#### [Directions]
In the records that follow, find each line containing "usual" and copy it.

═══ Records for this task

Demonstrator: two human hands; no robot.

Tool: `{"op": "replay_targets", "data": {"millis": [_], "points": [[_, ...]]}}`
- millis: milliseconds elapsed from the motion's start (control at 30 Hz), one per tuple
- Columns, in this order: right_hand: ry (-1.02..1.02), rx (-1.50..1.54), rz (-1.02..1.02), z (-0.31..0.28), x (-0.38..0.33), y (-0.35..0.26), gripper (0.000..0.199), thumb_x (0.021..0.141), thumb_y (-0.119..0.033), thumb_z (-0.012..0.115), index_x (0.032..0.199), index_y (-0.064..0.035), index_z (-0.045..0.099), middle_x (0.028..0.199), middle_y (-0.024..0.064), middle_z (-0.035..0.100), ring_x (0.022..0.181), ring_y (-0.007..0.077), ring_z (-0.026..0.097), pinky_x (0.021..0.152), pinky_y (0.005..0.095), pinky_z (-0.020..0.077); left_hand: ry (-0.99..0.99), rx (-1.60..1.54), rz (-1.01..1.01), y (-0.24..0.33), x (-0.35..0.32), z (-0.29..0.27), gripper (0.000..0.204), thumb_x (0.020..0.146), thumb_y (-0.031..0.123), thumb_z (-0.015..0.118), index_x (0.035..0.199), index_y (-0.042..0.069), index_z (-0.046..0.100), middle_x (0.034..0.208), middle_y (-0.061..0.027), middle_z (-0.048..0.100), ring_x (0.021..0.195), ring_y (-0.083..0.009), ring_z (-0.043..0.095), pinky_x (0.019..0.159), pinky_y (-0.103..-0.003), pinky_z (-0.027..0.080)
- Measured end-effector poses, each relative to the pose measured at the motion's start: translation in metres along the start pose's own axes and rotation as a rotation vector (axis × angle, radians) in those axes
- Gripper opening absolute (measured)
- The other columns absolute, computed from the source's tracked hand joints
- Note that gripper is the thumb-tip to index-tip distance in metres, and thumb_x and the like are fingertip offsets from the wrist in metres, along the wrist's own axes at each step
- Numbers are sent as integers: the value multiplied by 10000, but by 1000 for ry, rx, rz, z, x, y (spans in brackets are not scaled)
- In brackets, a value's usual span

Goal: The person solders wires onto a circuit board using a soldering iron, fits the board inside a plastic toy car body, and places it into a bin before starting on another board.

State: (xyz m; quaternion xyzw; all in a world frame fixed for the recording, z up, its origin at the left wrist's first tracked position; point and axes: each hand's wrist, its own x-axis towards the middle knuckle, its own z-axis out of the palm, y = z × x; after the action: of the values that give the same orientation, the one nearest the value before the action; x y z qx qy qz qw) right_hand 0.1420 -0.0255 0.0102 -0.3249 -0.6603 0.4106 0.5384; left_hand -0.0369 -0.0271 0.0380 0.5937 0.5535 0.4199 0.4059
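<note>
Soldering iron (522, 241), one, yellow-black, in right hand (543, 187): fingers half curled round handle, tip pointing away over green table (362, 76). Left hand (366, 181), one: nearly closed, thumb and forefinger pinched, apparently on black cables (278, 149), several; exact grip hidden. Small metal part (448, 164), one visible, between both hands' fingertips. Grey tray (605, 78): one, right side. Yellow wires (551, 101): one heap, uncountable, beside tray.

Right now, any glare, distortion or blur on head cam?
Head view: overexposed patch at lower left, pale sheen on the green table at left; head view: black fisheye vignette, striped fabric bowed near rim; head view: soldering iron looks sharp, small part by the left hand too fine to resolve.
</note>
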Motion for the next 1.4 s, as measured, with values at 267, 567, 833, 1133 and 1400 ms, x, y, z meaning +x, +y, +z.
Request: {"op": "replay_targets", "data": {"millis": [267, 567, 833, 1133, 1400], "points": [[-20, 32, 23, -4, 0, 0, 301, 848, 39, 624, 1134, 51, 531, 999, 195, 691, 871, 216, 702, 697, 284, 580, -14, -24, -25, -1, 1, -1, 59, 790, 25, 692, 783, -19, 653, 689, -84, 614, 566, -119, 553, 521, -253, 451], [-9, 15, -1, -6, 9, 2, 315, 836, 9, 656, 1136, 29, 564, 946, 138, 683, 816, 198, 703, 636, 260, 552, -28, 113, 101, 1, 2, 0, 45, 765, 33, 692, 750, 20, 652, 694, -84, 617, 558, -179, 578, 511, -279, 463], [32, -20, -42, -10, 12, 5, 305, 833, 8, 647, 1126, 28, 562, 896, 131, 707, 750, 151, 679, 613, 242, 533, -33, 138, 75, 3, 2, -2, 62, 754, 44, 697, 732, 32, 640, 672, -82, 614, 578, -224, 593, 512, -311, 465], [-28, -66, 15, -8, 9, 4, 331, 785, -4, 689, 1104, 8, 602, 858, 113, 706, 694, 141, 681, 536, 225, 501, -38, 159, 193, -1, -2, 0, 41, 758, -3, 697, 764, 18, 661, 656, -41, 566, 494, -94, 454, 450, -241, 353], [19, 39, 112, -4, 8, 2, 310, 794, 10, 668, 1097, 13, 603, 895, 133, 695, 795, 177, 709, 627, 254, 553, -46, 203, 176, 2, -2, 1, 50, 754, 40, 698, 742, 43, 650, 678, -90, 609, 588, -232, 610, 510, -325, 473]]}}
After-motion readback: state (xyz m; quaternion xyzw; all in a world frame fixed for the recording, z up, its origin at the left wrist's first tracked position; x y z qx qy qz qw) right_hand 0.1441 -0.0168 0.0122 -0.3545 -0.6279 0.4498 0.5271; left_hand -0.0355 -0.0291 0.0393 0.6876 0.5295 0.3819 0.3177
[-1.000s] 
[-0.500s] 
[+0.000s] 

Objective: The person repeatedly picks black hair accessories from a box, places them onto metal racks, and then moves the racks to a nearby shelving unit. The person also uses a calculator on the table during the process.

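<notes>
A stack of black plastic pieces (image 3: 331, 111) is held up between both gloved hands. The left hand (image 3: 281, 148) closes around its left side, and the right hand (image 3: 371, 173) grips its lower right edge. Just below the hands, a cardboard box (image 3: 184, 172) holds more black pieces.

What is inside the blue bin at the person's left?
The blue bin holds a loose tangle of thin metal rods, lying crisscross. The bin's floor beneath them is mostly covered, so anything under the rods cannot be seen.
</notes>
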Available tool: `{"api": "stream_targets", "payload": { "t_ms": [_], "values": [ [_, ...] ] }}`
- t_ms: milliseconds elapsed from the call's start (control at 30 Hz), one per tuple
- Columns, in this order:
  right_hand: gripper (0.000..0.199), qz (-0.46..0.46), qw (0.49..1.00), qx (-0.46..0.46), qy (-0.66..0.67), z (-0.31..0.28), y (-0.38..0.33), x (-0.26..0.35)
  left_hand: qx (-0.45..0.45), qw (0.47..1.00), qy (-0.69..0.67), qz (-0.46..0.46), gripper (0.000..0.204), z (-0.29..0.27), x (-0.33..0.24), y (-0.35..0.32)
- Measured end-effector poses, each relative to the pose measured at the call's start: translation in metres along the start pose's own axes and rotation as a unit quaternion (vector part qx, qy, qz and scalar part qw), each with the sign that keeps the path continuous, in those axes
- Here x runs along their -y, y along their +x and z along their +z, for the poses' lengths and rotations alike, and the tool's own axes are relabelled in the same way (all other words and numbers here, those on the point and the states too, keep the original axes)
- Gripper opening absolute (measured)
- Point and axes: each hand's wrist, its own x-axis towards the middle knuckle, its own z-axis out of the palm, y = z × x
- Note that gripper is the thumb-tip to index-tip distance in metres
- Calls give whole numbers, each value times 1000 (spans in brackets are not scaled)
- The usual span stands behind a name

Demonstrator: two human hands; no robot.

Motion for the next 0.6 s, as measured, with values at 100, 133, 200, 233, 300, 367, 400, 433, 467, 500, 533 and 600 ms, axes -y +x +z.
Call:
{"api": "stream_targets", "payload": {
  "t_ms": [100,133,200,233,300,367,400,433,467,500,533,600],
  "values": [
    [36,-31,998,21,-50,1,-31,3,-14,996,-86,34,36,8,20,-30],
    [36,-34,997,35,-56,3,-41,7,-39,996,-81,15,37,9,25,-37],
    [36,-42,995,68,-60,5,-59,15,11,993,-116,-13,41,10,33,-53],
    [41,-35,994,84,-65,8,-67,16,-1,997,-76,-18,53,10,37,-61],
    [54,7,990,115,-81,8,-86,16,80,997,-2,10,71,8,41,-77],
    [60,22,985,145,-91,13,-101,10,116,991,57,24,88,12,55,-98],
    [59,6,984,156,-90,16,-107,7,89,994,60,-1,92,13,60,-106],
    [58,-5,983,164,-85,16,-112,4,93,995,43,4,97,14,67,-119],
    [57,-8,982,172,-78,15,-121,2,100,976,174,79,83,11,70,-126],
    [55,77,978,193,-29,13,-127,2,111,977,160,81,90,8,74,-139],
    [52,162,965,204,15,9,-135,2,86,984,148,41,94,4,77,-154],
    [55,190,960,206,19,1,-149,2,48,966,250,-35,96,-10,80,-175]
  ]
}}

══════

#### [Solution below]
- In brackets, a value's usual span
- The usual span stands behind a name

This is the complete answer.